— Stored items from a collection —

§ §

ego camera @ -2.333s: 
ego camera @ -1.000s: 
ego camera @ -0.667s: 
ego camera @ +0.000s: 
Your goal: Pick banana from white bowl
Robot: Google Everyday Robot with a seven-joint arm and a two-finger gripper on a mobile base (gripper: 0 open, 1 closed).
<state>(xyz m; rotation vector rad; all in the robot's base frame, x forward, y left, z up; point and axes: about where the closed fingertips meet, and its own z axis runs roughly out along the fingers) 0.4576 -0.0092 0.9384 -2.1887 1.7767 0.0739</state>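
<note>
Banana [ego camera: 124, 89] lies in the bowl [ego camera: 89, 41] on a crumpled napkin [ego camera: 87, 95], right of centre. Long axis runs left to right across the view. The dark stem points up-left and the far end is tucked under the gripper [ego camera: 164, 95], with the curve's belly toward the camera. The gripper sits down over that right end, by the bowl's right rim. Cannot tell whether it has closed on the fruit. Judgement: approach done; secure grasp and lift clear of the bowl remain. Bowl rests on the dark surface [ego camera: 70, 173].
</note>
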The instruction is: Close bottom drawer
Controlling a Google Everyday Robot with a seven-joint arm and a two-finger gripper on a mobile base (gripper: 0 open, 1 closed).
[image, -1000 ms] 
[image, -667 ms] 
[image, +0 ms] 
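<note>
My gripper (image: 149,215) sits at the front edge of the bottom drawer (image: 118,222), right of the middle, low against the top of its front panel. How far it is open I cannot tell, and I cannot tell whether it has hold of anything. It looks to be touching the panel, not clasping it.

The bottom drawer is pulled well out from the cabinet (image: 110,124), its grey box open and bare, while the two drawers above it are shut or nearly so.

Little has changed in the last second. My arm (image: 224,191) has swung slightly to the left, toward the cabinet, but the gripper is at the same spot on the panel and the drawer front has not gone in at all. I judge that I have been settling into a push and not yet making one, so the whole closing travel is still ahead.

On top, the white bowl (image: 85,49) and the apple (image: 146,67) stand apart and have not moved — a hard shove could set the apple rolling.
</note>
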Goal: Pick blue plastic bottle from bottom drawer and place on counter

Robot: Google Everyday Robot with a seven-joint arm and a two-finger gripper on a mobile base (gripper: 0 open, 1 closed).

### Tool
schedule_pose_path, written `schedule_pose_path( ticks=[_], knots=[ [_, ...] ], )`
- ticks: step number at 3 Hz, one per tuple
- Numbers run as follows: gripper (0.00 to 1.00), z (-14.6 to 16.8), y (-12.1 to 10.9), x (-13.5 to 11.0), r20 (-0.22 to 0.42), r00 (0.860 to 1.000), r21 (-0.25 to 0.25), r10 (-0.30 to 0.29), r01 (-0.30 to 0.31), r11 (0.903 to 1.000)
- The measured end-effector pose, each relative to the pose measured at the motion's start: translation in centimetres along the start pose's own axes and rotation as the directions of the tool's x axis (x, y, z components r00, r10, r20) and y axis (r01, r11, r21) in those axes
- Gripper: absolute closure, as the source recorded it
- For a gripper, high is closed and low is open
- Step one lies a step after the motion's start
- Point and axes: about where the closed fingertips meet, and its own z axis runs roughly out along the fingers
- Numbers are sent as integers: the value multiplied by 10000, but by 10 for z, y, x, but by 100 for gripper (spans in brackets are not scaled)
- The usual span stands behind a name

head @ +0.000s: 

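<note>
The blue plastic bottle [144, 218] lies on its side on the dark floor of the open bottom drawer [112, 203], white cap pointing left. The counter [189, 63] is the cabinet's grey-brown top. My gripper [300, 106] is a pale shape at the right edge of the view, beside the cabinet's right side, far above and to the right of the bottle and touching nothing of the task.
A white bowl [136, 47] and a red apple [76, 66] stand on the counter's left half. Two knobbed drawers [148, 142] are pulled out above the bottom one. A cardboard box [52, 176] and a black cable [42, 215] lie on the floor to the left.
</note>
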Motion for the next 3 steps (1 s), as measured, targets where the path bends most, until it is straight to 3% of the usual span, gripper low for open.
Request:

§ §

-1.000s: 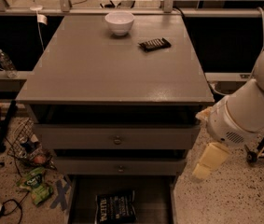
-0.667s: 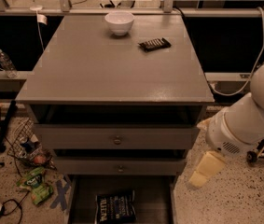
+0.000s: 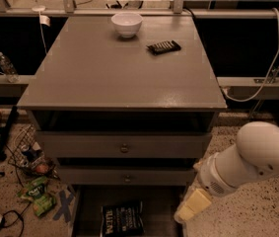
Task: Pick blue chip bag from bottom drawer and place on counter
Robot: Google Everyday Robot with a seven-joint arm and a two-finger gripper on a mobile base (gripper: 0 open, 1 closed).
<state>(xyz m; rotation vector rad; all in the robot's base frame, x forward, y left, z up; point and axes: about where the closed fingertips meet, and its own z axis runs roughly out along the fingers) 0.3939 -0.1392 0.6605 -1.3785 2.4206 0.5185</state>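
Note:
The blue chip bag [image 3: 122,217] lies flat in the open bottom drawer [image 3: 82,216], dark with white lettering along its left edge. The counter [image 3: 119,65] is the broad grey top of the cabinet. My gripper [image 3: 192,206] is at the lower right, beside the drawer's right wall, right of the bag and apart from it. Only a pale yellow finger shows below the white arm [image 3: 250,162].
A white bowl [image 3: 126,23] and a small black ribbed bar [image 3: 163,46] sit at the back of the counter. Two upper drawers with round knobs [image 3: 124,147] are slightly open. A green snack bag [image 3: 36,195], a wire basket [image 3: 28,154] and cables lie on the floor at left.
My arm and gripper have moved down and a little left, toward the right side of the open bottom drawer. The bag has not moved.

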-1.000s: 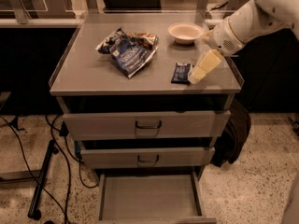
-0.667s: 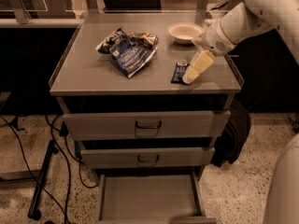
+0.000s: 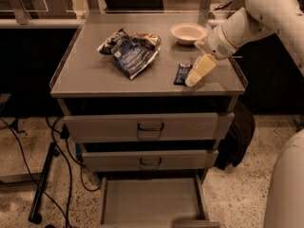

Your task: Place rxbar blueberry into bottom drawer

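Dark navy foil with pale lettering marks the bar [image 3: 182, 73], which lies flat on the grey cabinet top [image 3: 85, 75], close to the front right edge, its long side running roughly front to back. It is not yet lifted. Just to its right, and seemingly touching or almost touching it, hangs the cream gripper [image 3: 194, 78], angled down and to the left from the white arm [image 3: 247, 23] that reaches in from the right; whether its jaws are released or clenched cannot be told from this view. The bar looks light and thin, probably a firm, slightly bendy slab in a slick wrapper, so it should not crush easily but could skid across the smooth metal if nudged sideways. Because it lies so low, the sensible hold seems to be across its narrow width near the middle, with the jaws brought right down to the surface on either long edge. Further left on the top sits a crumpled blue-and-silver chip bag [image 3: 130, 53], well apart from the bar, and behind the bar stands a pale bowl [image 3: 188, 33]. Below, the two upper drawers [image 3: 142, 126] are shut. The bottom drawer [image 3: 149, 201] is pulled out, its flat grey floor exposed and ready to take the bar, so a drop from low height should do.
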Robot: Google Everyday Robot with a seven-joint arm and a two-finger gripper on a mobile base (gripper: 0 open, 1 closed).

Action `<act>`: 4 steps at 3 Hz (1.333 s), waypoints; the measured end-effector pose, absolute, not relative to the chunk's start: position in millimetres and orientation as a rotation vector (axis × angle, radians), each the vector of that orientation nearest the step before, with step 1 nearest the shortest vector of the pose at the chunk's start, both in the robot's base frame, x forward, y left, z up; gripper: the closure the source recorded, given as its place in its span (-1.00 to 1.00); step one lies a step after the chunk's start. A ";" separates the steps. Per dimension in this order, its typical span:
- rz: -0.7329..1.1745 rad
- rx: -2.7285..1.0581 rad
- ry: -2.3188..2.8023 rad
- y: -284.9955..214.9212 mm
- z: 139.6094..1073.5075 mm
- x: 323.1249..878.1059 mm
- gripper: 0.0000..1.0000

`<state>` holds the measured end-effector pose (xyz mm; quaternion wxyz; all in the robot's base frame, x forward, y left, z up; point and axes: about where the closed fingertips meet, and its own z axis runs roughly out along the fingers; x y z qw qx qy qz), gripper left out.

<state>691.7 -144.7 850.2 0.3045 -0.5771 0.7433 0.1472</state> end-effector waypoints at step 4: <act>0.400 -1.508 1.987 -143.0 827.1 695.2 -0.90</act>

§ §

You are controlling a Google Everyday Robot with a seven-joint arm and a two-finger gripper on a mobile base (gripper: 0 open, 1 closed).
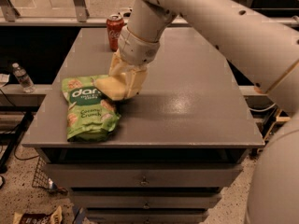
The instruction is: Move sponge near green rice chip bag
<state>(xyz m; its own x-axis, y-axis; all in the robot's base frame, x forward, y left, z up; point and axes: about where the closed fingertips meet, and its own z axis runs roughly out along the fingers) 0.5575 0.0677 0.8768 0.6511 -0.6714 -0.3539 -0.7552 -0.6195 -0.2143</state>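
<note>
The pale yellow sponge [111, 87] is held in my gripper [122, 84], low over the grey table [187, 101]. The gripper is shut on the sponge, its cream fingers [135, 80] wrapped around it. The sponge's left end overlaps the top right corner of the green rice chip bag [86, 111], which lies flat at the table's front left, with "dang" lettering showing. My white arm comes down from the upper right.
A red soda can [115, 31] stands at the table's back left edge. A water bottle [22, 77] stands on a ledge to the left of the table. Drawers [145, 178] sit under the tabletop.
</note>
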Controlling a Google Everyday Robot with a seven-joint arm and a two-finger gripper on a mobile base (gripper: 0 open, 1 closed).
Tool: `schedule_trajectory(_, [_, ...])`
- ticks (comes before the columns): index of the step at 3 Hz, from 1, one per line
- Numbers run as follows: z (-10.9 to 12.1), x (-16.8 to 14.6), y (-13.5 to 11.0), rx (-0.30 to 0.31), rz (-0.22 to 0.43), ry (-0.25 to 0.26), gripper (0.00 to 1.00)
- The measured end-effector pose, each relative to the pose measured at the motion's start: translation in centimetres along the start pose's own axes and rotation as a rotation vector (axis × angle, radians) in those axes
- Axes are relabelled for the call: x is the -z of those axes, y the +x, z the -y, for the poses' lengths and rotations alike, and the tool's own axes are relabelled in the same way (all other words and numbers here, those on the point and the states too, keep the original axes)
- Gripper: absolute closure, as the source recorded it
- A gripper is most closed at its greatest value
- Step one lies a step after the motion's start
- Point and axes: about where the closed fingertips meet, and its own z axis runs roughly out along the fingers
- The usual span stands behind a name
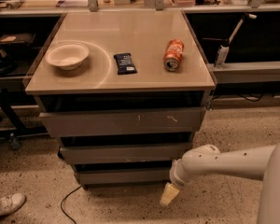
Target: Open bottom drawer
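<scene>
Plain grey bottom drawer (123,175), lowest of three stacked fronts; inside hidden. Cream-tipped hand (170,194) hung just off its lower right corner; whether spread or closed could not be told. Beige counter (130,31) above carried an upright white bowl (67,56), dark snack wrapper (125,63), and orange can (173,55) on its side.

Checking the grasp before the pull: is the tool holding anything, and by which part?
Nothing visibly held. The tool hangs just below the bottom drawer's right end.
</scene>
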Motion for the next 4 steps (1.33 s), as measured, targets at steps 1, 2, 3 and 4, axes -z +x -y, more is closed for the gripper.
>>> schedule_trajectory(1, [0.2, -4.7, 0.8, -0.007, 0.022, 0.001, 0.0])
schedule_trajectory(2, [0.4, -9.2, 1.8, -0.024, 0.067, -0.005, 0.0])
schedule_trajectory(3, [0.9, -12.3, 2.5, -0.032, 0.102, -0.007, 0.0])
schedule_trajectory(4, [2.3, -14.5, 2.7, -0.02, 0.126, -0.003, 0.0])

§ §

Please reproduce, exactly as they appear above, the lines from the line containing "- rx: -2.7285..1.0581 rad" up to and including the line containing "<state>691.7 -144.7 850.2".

— Task solution —
- rx: -2.7285..1.0581 rad
- ry: -2.3188..2.8023 rad
- y: -284.9955..214.9212 mm
- z: 139.6094..1073.5075 mm
- x: 323.1249..878.1059 mm
- gripper: 0.0000..1.0000

`<state>` holds the measured end-effector pose (xyz mm; quaternion wxyz; all in the robot's base frame, x forward, y left, z up; point and axes: about where the closed fingertips meet, and its own z axis runs roughly out along the fingers; x y z qw qx qy qz), gripper left out.

<state>691.7 -144.7 850.2 0.3045 -0.5771 0.7433 0.1472</state> end-effector waypoints at step 4: <act>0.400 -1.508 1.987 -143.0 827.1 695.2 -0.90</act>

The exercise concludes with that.